The reason why particularly these two countries are chosen in this study is that both are open economies which have been EU members during the period studied in this article and have lots of common characteristics regarding European and WTO (World Trade Organization) regulations. But because of different size and power in the world economy, they may be affected differently by external shocks. Ball (2000) emphasizes that optimal monetary policy rules in the open economies differ from closed economies.
Furthermore, both countries have more than two decades experience with inflation targeting. New Zealand’s central bank became the first to declare target inflation in april 1988. Within just a few years, central banks of several other countries – Canada, the United Kingdom, Sweden and Australia adopted similar frameworks (Beechey & Österholm, 2010).

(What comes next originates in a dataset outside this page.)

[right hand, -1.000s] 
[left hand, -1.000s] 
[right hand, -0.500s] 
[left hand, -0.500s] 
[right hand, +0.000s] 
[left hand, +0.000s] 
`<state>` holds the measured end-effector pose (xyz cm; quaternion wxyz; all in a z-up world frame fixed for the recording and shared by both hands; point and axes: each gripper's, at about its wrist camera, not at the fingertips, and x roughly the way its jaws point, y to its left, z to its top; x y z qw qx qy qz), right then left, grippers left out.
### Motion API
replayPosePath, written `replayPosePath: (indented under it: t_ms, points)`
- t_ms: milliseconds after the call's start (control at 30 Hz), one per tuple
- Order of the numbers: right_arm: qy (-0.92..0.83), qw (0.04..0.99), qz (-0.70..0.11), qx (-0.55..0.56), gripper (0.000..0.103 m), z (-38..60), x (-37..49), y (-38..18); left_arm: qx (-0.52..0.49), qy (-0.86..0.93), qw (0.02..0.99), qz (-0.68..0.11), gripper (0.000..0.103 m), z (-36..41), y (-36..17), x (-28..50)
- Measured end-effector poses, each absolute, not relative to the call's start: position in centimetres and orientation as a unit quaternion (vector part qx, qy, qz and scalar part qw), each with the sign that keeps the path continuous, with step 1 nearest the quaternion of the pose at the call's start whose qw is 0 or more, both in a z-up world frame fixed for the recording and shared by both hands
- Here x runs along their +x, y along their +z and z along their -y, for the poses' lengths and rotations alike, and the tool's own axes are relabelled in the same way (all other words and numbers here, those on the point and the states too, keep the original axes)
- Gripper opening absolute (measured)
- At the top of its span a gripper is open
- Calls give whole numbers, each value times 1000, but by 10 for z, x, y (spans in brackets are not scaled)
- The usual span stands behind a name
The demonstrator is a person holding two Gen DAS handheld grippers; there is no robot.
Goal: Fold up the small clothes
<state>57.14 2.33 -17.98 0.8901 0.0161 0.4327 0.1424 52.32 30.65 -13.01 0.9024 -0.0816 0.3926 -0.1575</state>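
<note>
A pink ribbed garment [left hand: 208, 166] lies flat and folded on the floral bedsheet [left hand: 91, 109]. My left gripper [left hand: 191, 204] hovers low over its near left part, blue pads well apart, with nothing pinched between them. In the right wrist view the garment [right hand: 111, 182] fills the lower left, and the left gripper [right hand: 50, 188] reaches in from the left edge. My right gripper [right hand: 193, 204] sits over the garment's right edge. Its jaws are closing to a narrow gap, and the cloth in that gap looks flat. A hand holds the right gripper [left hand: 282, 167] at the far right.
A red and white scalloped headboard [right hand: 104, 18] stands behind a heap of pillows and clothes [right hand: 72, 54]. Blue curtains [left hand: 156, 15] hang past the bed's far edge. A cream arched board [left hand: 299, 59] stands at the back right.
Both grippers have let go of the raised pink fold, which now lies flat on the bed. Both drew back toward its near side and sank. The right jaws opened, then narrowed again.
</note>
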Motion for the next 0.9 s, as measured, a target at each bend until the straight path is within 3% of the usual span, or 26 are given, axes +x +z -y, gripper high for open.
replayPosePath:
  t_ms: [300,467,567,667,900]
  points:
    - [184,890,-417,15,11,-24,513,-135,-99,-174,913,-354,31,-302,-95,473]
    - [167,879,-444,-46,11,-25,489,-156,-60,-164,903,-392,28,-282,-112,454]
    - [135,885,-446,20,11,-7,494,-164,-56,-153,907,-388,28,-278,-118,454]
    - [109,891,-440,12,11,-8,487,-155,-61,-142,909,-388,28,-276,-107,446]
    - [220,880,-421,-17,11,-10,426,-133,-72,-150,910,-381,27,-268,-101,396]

Respecting features of monetary policy, selection of relevant explanatory variables is a major challenge. As Calmfors et al (1997) argue, demand on monetary policy depends on the nature of shocks. These shocks which affect domestic monetary policy can be from sudden oil price changes to foreign income or monetary policy. I aim to focus on US variables as proxies of foreign factors in this study, because the economy of the US is the largest in the world, and this economy represents a quarter share of global economy (World economic forum, 2017). Moreover, the association between the US economy as the proxy of world economy with domestic variables is studied in several previous studies, including Österholm and Zettelmeyer (2008), Abrego and Österholm (2010), Mackowiak (2007) and Zulkefly and Bakri (2016).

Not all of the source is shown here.